"Why, I saw piles of gold on your table when I went up to the inn with Miss Greta's note yesterday!"

"Yes; I'd got it out for her—all I had."

Miss von Schwarzenberg was leaning against the back of the settle. "What a pity!" she said quietly. "I wish I'd known you wanted gold."

"But, dear Greta, I said—"

"Did you? I couldn't have taken it in. It's gone now. To a poor person in desperate straits—A stranded American. That was why I borrowed it."

"Bor-ch-rowed it," she said, with the vanishing "ch" like a ghost of the final sound in the Scots word "loch."

Captain Colin was looking at her from under his thick, whitey-yellow eyebrows—in spite of the fact that his father was talking to him very earnestly about the tactics of the German Army. Beyond a doubt, consciousness of Miss Greta's foreignness was growing. Her slight burring of the "r" had never sounded so marked as it did to-day. For all her long residence in the States, Miss Greta was far more German than anybody in the Kirklamont circle had quite realized until the war. And now very plainly this "Germanism" was taking its place as a bar to conversation, a something still not productive of hostility so much as of gêne.
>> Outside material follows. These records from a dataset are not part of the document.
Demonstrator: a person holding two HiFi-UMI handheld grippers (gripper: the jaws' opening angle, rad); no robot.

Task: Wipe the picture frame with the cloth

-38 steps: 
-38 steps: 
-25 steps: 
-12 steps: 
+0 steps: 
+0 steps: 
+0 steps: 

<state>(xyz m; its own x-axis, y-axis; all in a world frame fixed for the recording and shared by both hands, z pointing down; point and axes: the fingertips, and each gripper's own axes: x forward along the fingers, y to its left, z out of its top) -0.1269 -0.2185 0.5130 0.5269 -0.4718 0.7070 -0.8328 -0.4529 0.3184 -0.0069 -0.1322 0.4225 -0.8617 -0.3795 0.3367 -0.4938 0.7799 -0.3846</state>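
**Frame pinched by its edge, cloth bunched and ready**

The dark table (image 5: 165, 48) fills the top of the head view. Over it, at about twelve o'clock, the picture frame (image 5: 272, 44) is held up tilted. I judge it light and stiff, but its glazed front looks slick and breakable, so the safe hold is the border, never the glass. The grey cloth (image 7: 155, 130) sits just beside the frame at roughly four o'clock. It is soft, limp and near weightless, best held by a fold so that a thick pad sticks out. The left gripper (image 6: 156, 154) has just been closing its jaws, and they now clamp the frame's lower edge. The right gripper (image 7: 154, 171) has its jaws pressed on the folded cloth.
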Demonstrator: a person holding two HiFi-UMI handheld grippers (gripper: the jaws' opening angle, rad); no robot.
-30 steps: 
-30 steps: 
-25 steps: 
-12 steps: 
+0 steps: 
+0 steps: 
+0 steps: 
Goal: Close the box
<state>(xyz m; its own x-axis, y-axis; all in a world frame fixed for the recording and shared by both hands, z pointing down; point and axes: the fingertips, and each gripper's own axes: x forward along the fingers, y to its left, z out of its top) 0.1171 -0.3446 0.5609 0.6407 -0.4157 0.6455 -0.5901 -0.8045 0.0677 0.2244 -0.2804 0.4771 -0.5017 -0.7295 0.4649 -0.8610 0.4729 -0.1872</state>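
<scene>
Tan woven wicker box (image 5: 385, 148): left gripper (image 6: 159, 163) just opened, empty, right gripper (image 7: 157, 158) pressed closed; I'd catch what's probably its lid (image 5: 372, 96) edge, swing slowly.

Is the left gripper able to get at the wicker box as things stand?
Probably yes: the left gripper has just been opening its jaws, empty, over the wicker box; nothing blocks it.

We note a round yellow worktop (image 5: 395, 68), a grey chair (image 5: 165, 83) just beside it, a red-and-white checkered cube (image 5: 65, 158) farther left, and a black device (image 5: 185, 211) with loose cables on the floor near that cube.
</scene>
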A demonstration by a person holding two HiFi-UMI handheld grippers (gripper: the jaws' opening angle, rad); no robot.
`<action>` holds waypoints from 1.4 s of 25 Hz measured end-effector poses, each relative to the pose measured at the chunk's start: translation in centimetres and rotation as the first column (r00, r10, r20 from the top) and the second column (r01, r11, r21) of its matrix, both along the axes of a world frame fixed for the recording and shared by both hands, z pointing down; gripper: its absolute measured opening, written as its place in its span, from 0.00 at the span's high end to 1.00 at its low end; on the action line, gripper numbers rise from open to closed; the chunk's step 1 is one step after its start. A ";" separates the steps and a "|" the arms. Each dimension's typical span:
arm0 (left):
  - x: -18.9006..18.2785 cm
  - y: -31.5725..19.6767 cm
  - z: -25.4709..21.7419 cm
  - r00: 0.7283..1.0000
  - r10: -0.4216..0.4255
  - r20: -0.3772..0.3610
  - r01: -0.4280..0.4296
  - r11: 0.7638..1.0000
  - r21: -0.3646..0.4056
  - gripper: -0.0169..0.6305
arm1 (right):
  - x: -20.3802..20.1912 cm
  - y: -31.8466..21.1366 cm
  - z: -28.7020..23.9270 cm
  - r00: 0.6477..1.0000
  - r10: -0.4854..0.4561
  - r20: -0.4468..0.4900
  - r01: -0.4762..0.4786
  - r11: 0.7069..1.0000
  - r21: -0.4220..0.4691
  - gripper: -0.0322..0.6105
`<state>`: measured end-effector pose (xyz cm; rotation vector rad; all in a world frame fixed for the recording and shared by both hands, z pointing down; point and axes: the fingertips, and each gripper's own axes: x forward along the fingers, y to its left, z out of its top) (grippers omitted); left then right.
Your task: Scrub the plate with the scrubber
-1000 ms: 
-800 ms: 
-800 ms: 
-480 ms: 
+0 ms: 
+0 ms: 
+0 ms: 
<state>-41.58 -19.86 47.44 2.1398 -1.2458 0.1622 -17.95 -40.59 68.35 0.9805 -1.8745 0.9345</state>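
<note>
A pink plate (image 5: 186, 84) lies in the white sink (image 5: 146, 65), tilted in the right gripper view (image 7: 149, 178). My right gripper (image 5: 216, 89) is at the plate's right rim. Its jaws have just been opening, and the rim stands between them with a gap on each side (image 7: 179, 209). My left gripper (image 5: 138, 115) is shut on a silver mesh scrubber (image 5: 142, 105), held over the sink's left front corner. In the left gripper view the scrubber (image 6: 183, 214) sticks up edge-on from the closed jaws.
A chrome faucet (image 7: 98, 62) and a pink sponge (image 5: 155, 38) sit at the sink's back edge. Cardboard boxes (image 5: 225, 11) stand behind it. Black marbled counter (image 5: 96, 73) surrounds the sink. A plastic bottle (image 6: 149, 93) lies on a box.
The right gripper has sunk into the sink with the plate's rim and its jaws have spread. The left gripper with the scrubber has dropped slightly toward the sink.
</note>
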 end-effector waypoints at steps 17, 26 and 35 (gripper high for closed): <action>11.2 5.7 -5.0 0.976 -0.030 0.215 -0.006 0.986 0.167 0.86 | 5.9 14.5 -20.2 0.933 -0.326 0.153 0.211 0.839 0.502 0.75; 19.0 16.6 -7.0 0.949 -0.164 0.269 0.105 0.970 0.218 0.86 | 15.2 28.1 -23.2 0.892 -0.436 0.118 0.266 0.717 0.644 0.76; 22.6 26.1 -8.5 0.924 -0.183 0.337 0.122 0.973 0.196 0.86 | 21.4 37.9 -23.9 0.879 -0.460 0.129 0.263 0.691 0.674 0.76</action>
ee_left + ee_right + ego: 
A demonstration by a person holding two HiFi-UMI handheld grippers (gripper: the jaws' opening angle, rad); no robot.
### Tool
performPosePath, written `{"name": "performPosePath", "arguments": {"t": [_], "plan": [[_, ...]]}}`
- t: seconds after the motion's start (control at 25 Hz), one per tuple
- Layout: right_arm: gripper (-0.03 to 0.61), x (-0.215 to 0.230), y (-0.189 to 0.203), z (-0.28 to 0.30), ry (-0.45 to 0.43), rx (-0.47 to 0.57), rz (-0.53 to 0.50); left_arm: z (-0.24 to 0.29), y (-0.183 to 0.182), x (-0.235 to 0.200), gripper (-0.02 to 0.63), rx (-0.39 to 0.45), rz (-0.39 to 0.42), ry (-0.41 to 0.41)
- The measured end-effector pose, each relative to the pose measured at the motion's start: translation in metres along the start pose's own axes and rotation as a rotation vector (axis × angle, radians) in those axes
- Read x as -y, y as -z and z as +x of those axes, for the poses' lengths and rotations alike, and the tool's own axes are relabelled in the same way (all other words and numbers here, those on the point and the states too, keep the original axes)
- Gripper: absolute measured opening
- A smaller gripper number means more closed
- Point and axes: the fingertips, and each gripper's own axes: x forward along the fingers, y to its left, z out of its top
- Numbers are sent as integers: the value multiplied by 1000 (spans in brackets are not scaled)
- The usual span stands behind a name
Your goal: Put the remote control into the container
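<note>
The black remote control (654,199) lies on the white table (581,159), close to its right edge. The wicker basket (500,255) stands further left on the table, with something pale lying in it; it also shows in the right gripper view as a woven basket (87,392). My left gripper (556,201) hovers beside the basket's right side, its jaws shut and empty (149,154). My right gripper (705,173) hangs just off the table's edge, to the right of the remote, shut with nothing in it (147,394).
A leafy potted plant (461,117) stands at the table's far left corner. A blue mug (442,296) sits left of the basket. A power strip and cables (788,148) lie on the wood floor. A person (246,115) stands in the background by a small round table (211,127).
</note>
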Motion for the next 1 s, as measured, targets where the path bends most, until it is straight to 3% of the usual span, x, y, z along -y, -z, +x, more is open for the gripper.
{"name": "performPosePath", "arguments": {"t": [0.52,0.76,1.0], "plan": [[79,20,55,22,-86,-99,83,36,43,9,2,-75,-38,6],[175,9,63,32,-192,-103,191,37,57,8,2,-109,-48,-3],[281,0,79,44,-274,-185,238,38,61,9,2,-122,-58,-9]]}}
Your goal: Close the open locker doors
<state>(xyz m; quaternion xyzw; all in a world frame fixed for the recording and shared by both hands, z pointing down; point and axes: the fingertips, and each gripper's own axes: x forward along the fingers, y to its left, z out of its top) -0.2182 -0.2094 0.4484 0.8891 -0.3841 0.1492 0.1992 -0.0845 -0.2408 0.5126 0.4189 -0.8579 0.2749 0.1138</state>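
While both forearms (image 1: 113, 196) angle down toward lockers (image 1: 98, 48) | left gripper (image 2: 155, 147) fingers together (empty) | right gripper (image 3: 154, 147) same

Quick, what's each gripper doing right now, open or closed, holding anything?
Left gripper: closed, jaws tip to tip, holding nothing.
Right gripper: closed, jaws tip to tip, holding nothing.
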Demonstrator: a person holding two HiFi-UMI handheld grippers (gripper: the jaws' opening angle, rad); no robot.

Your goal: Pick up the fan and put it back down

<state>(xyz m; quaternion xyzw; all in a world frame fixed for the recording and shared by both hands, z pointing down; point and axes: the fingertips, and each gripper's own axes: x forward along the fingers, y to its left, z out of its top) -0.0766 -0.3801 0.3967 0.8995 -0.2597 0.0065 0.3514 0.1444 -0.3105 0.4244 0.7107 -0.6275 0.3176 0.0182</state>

"I'd be so grateful, my dear," Lady McIntyre said half aside to Nan, "if you'd make Greta bathe her temples and lie down."

"Yes, let us go. All this—" Nan looked round the hall through a sudden bewilderment of compunction which fell like a veil over her brightness—"all this is dreadful for you."

"For me! Oh, no!"—Miss Greta held her head higher than ever—"it's not dreadful for me." She smiled a little fiercely,—to Napier's sense—as she left the hall, Madge on one side and Nan on the other.